(Records from a dataset)
****************

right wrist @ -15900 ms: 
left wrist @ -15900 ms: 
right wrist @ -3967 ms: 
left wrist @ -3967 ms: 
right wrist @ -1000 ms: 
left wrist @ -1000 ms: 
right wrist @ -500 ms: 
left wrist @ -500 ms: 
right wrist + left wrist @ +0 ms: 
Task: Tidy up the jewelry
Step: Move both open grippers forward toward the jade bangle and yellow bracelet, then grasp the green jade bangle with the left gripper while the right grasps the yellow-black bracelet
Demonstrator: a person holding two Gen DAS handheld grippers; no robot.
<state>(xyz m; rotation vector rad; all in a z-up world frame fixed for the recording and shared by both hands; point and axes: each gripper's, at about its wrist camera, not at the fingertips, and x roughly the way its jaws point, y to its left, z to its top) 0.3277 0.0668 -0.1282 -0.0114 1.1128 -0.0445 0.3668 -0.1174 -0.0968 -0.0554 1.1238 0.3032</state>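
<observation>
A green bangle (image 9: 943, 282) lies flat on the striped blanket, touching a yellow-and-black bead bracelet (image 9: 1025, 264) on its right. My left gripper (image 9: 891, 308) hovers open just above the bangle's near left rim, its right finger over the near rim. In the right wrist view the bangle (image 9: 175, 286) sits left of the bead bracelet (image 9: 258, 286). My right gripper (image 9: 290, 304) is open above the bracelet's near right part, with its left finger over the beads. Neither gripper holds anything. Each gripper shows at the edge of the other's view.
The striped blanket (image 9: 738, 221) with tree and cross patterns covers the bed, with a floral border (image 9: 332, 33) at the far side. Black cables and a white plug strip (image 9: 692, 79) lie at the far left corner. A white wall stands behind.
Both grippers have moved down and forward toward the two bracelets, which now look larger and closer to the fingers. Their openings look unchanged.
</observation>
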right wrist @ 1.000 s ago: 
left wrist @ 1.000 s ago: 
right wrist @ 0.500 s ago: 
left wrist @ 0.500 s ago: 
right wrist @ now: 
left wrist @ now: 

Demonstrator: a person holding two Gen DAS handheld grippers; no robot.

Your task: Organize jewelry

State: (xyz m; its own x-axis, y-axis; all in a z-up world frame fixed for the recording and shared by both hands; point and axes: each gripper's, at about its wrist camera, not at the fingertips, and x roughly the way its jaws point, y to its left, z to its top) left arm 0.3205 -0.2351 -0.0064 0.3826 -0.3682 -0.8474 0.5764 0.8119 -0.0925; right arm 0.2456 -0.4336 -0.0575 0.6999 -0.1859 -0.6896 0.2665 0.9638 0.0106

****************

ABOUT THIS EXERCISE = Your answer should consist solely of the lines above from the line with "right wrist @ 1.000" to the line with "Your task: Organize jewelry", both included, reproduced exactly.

WRITTEN RESPONSE =
right wrist @ 1.000 s ago: 
left wrist @ 1.000 s ago: 
right wrist @ 0.500 s ago: 
left wrist @ 0.500 s ago: 
right wrist @ now: 
left wrist @ now: 

Demonstrator: a person holding two Gen DAS handheld grippers; no robot.

Your task: Organize jewelry

That concludes the output.